ROANOKE TIMES

                         Roanoke Times
                 Copyright (c) 1995, Landmark Communications, Inc.

DATE: SUNDAY, May 28, 1995                   TAG: 9505310019
SECTION: EDITORIALS                    PAGE: G-2   EDITION: METRO 
SOURCE: 
DATELINE:                                 LENGTH: Medium


A COMEBACK

WHERE AN American elm tree was felled by Dutch elm disease on the state Capitol grounds in Richmond, there stands today a 20-foot-tall American Liberty elm.

Planted on Earth Day just two years ago by the Arbor Committee of Fauquier County, it is a fitting symbol of efforts nationwide, by large groups and small, to restore the beautiful and useful elm to the yards and along the streets of communities across the land.

The spouses of Republican members of Virginia's General Assembly joined the campaign this year. As part of Operation Spruce Up 1995, a program to clean up and beautify state parks, the husbands and wives of legislators donated 50 elm saplings to the state.

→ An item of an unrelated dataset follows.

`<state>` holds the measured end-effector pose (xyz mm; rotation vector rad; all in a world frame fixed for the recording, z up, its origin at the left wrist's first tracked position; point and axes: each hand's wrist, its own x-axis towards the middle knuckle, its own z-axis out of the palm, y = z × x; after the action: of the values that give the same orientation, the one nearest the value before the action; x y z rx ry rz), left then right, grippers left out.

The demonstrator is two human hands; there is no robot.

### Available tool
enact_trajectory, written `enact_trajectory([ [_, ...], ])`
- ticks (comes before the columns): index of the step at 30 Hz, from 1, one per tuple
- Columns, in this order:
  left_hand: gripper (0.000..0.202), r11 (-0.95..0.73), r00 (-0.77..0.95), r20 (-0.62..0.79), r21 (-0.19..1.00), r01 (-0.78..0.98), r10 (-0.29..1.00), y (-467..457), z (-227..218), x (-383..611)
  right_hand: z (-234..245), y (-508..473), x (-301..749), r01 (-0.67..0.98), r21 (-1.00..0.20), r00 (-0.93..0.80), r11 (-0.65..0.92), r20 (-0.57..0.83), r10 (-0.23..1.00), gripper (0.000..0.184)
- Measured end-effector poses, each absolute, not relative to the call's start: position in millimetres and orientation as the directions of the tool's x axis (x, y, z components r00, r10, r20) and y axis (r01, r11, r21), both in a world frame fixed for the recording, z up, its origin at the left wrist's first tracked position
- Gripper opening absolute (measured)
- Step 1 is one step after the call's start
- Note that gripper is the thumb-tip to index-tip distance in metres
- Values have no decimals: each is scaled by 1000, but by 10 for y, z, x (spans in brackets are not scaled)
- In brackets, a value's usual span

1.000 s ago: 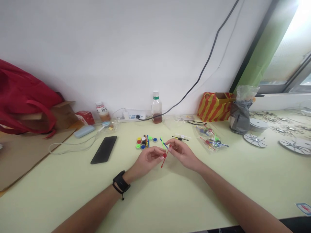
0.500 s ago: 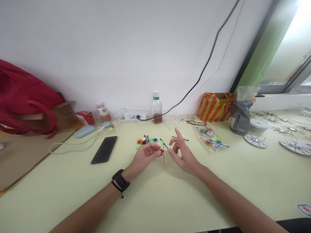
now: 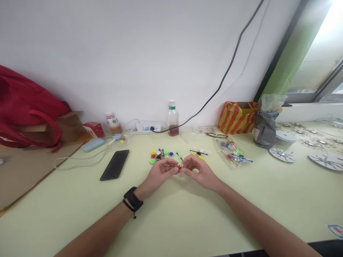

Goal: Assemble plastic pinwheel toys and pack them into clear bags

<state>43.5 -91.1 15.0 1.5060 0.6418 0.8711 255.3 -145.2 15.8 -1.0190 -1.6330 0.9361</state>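
Between my hands is a small red plastic spinner piece (image 3: 179, 168), mostly covered by my fingertips. My left hand (image 3: 164, 170) is closed, pinching it from the left with thumb and fingers. From the right, my right hand (image 3: 199, 170) is closed on the same piece, thumb and index finger meeting at it. Just behind the fingertips, a green arrow (image 3: 179, 160) and a blue arrow tip (image 3: 178, 154) show; I cannot tell whether they touch the red piece. Coloured round bases (image 3: 153, 156) lie beyond my left hand. Black, white and yellow arrows (image 3: 198, 152) lie beyond my right hand.
A phone (image 3: 114, 165) lies left. Clear bags of spinner parts (image 3: 235, 157) are on the right. Behind stand a bottle (image 3: 173, 121), a power strip (image 3: 146, 127) and a striped bag (image 3: 238, 117). A black cable (image 3: 222, 80) hangs across the wall.
My right hand has moved in to the left, its raised index finger coming down to pinch at the red piece. The red pointer that stood upright is now largely hidden. My left hand keeps its place.
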Motion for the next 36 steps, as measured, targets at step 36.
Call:
enact_trajectory([
  [36, 21, -122, 577, 177, 983, -134, 797, -899, 121, 429, 80, -1463, 2500, 347, -826, -183, 444, 405, 896, 15],
])
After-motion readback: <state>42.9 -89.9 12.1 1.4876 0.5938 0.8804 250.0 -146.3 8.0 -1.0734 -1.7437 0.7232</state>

Boy Scout troops, in conjunction with the Elm Research Institute, are running "Johnny Elmseed" nurseries to nurture young trees till they are ready to be transplanted, thus contributing to conservation efforts, providing a service to their communities and raising money, to boot.

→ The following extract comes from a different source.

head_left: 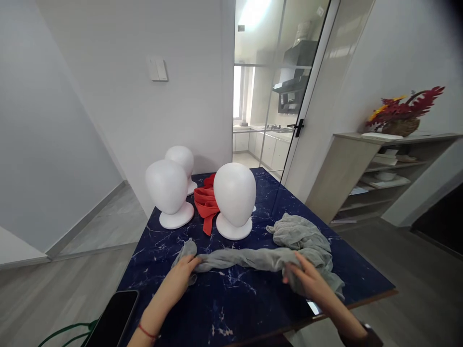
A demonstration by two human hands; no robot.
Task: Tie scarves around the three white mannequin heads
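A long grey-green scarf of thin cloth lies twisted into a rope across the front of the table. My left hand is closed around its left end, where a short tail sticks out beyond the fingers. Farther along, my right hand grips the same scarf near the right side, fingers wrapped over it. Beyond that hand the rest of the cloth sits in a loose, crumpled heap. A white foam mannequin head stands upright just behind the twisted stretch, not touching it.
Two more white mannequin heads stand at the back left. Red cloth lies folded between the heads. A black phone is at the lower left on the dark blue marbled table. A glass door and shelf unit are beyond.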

Whatever the cause or the group, the worthy goal is to replace lost elms with this disease-resistant variety. The institute estimates that more than half the nation's 100 million elm trees have fallen to the disease. (The nonprofit institute in Harrisville, N.H., not only developed the American Liberty, but also a fungicide that protects healthy elms, and saves more than half of diseased trees treated at the first sign of the affliction.)

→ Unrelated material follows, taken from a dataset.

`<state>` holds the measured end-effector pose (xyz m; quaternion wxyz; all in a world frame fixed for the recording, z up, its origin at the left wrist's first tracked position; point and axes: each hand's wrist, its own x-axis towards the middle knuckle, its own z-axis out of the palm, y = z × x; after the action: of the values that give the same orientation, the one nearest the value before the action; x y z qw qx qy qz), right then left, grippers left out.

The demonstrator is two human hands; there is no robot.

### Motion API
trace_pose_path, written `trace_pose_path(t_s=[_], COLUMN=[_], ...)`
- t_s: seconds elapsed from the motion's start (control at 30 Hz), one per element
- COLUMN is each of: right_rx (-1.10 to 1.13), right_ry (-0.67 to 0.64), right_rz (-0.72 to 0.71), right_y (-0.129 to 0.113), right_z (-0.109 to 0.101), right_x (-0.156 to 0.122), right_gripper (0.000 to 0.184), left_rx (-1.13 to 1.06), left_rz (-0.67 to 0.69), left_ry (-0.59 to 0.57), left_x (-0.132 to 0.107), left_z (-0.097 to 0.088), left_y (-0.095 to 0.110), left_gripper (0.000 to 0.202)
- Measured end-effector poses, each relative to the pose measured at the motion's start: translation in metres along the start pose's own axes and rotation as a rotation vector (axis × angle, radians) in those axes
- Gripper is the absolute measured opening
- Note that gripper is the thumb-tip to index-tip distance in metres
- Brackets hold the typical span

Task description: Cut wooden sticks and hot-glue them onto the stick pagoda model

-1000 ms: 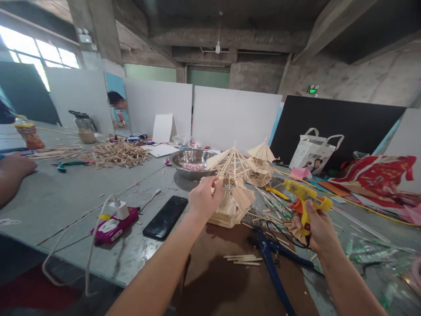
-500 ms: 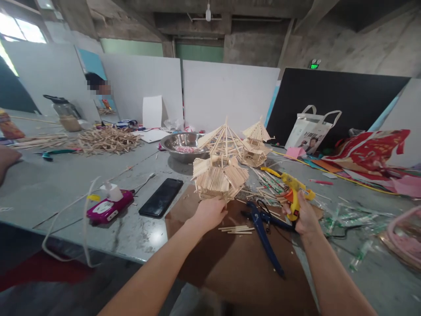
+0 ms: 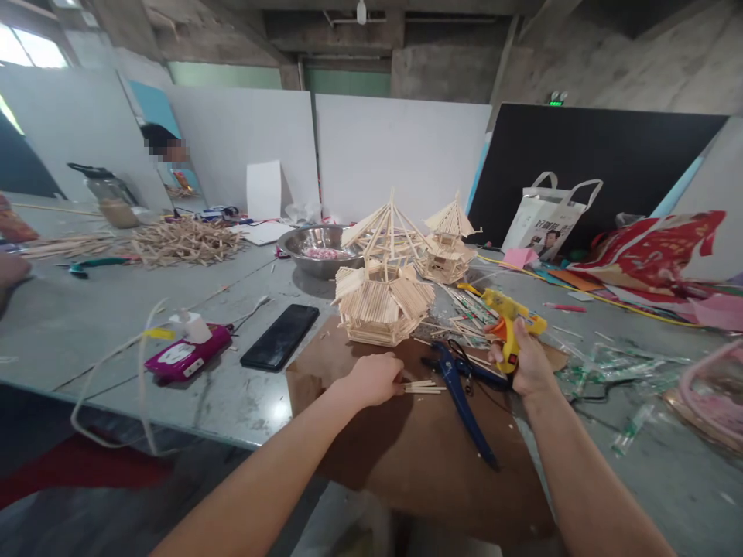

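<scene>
My right hand (image 3: 529, 362) is wrapped round the handle of a yellow hot glue gun (image 3: 511, 321), whose nozzle points left. Low over the brown board (image 3: 464, 495), my left hand (image 3: 377, 377) has its fingers curled at the left ends of a few short wooden sticks (image 3: 425, 387); whether it grips one is hidden. Just beyond it stands a small pavilion model (image 3: 380, 305) of thin sticks, with sloping roof panels. An open stick roof frame (image 3: 392, 224) shows behind that, and a finished-looking pavilion (image 3: 450, 240) stands to its right. Blue-handled cutters (image 3: 467, 414) lie between my hands.
A black phone (image 3: 279, 336) and a purple power adapter (image 3: 189, 354) with a white cable lie left. Behind are a steel bowl (image 3: 316, 259) and a stick pile (image 3: 183, 241). Clear plastic wrappers (image 3: 615, 371) litter the right. Another person's hand (image 3: 12, 271) shows at the left edge.
My left hand has left the pavilion model's base and come down toward me to the short sticks. The glue gun stays in my right hand. The view has tilted slightly.
</scene>
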<state>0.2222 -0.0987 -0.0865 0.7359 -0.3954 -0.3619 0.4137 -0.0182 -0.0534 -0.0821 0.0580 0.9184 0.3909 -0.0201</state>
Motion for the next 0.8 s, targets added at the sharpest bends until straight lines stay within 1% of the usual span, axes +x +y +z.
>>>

The beautiful American elm is supposed to grow to 75 or 100 feet and live more than 200 years, providing shade for people and housing for orioles. It is their favorite home, the encyclopedia notes. And when the trees are felled, they yield a tough, light brown wood good for building everything from barrels to boats.

Disease has deprived a lot of orioles of their favored homeplace, and a lot of people of the pleasures of driving, walking, playing and resting in the shade of this popular tree. The hardy American Liberty elm - resistant not only to disease but to roadside pollution and damage from drought - promises to restore some of that loss.

But it is the work of community groups that are planting the seeds - or rather, the saplings - of recovery for this valued natural resource.